So, I say if the money's good do it, but make them know that it's not the whole thing and learning as such puts them at a disadvantage to other students.


----------



## repz (Mar 3, 2010)

Thats means he wants you to water it down. I dont see anything bad as though the students know that the intention is for them to grasp some basics in a crash course type of setting, and not the end all be all of karate.

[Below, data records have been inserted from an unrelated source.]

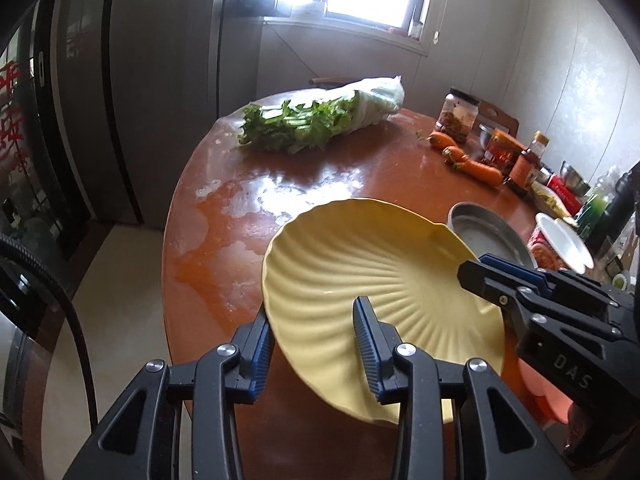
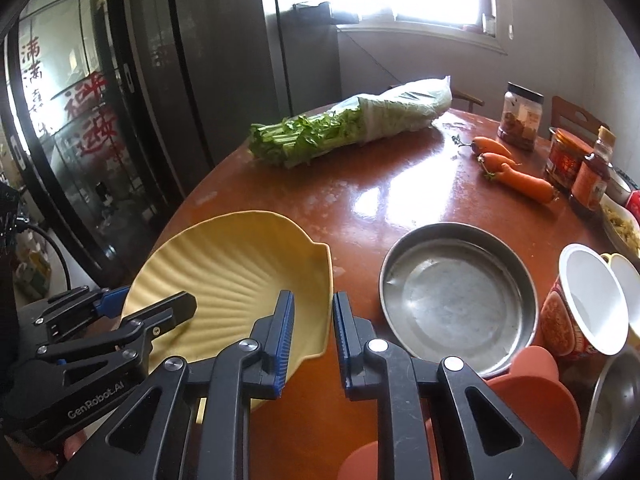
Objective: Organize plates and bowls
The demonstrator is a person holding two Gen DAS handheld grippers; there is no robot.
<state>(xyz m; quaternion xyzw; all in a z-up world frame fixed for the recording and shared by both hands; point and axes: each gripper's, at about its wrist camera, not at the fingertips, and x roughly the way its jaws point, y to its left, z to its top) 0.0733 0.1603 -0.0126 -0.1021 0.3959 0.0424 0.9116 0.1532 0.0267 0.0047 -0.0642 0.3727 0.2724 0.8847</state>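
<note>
A yellow shell-shaped plate (image 1: 360,272) is tilted above the brown round table (image 1: 320,168); it also shows in the right wrist view (image 2: 240,260). My left gripper (image 1: 316,344) straddles its near rim, one finger under and one over, with a gap between the pads. My right gripper (image 2: 314,320) straddles the plate's right rim, its pads close to the edge; it appears in the left wrist view (image 1: 492,268). A steel pan (image 2: 456,292) lies on the table to the right. An orange plate (image 2: 532,404) sits beneath my right gripper.
A bag of greens (image 2: 340,128) lies at the far side. Carrots (image 2: 516,172), jars (image 2: 520,116) and sauce bottles (image 2: 588,180) line the right edge. A noodle cup (image 2: 580,312) and a steel bowl (image 2: 616,412) stand at right. The table edge drops to the floor on the left.
</note>
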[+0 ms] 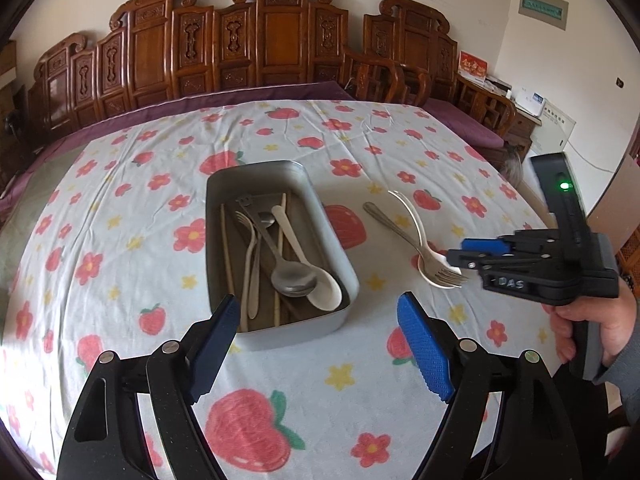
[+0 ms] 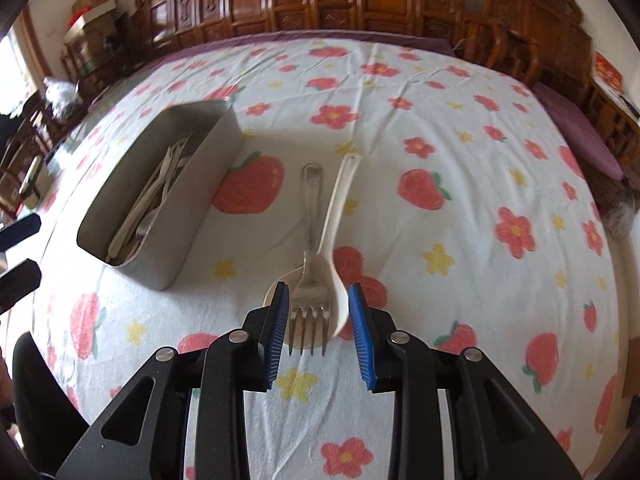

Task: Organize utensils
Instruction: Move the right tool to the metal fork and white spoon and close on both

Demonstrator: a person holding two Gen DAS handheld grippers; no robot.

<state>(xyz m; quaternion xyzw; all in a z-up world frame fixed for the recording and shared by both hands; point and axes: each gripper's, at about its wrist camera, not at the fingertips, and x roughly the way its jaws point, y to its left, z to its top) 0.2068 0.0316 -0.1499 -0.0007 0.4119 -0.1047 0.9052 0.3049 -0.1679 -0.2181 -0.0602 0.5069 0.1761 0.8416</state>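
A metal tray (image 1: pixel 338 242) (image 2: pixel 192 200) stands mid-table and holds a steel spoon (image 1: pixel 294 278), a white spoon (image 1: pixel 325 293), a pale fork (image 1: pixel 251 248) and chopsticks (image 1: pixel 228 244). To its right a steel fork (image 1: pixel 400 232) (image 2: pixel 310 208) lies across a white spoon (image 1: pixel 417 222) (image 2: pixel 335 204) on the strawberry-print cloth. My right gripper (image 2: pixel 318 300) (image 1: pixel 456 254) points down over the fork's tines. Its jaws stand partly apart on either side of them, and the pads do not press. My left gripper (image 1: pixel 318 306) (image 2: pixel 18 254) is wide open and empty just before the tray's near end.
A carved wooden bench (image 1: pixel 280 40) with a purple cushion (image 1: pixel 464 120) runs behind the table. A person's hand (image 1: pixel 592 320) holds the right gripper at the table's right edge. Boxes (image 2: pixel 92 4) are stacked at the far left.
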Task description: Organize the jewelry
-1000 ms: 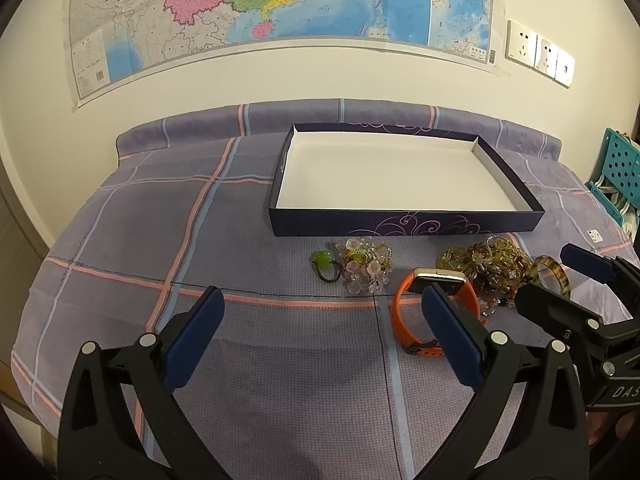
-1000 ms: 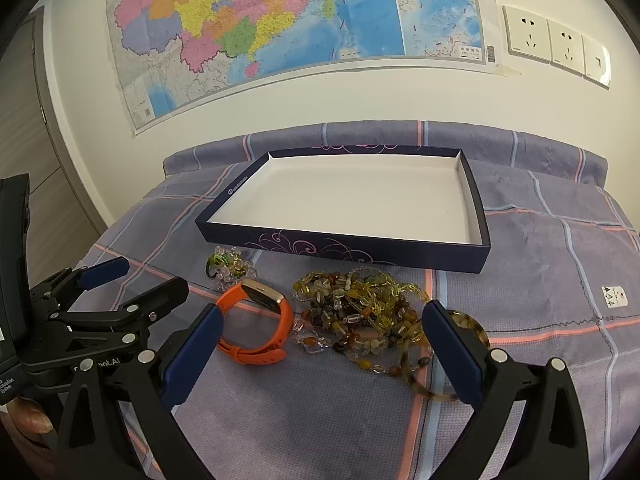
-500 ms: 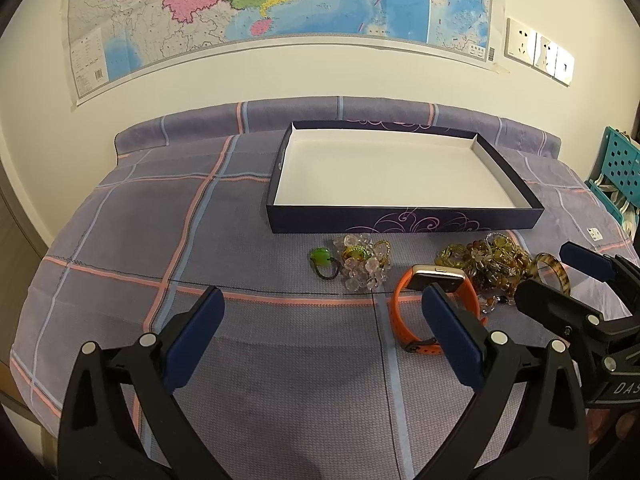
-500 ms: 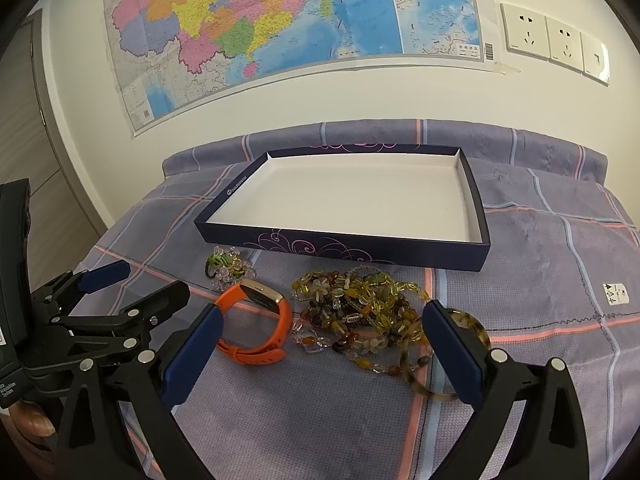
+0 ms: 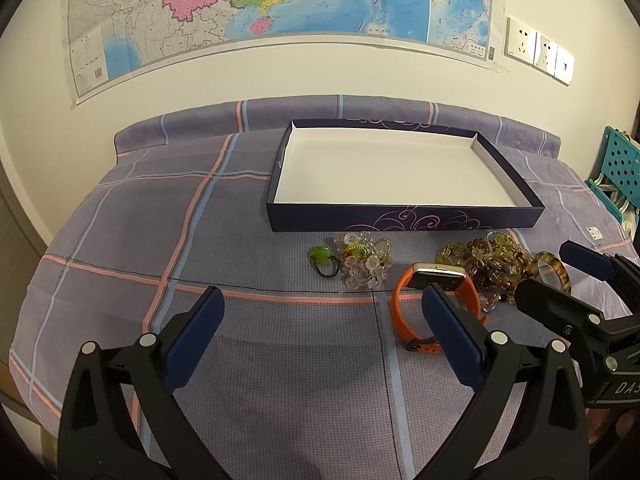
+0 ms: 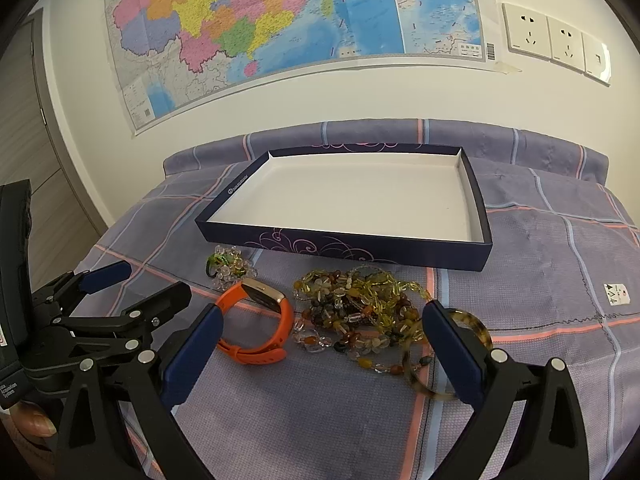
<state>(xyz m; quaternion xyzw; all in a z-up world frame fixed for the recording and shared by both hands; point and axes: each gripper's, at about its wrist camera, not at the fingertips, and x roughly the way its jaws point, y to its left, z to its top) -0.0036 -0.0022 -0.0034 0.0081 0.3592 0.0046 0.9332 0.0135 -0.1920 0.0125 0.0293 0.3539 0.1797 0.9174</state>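
Tangled amber and clear bead necklaces (image 6: pixel 360 312) lie on plaid purple bedspread (image 6: pixel 540 280), beside orange-strapped watch (image 6: pixel 256 328), before shallow navy box (image 6: pixel 344 244). Left gripper (image 5: pixel 320 336) and right gripper (image 6: pixel 320 344) spread apart, holding nothing.

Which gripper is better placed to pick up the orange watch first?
Probably left: the left gripper is open, with the orange watch just beyond its right finger. The right gripper faces the beads.

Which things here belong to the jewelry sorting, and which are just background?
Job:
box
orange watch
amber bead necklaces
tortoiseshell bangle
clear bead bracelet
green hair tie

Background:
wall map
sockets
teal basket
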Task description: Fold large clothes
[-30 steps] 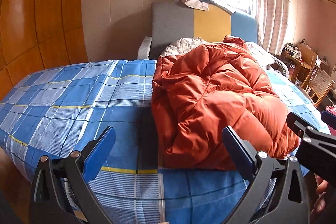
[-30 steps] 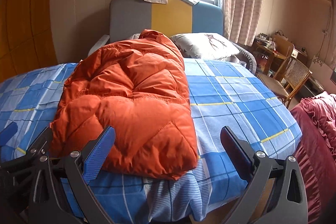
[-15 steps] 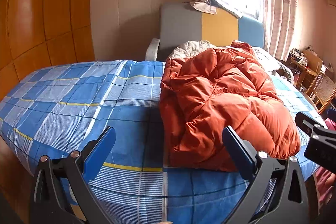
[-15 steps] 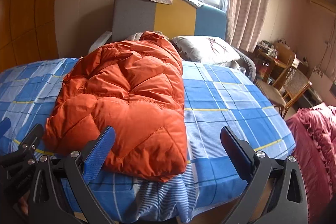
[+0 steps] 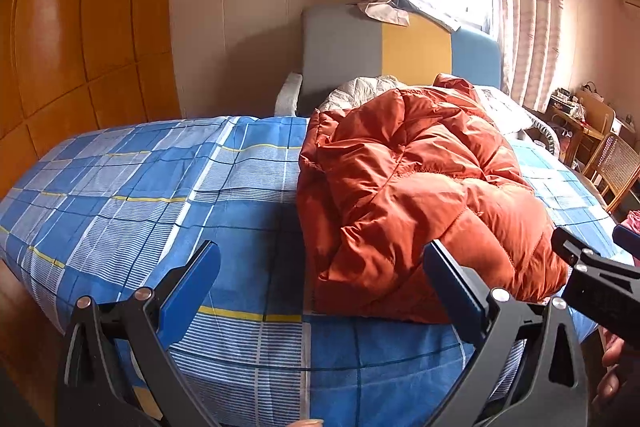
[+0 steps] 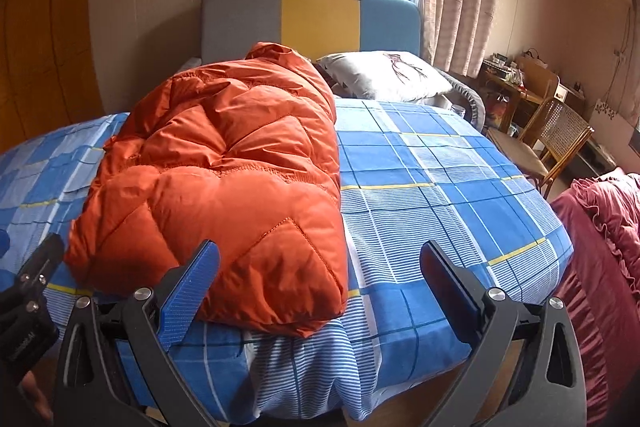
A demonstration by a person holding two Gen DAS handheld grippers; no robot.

This can help build good students who want to pursue karate further by digging deep into the core of your style in the future, sort of like a sneak peak kind of deal. People do this all the time in seld defense seminars, which are just changed events of certain basic techniques and not the full martial arts syllabus for their styles.


----------



## Omar B (Mar 3, 2010)

repz said:


> Thats means he wants you to water it down. I dont see anything bad as though the students know that the intention is for them to grasp some basics in a crash course type of setting, and not the end all be all of karate.
> 
> This can help build good students who want to pursue karate further by digging deep into the core of your style in the future, sort of like a sneak peak kind of deal. People do this all the time in seld defense seminars, which are just changed events of certain basic techniques and not the full martial arts syllabus for their styles.



Exactly, if the money's good then do it.  But make sure the students know that it's not the full experience as it were.  It could be a nice feeder system for your main school.

I started Seido Karate at my private school as an after school program, it was the real curriculum but it acted as a great feeder system for the main school.  I was doing karate at school 2 days a week and at the real dojo the other 3.


----------



## punisher73 (Mar 3, 2010)

As others have said, just make it clear to students that they are not learning some basic foundational stuff that make it effective.  They are learning some basics and some ideas, but there are elements missing from it.  They are going to have the spokes, but no hub with which to add structure and strength to the wheel.


----------



## dancingalone (Mar 3, 2010)

Well the money would be nice, although just about anything would be nice since I charge my current students $25 a month.    I've never had any significant income from teaching karate in the past, following the footsteps of my own teacher.  

The proposed class would be one of those corporate "Wellness" classes.  This company is offering a health care discount for employees who enroll and attend regularly an approved physical exercise course such as mine would be.

I imagine the student population would be VERY different from the types of students I currently have who are all fairly athletic already since that was a requirement I held in an effort to keep the training intensity and quality high.  Given that a fair amount of the desk jockeys coming to this class would probably be out of shape, I'm sure the class will be much easier to participate in than the ones at my private dojo.  That aspect doesn't bother me too much.  It's more the thought that I am stripping out the essence of goju-ryu karate when I leave out core elements by design.  

What is goju without sanchin?  What is it without the intense body conditioning exercises?  Many of the fighting applications in the system depend on having a strong and compliant body to wield effectively.  Sure I can teach the usages that don't depend so much on strength but I'd be throwing away an awful lot an awful lot of the "Go" within Goju.


----------



## K-man (Mar 3, 2010)

dancingalone said:


> How many of you would consider letting students pick and choose what they learn from you?  I am a goju-ryu karate instructor with a fairly 'traditional' curriculum, including hojo undo, kotikitae, kata, bunka, kumite, and kobudo.
> 
> That said, I've been given an opportunity to teach a regular corporate class with a significant amount of new students.  The sponsor of this proposed course is a dan holder in another karate style and he loves my material, yet he feels due to the business setting of the class, I would need to drop elements I believe are core to what goju-ryu is.  Namely sanchin and shime testing to begin with, but I imagine there other drills and practices  named later.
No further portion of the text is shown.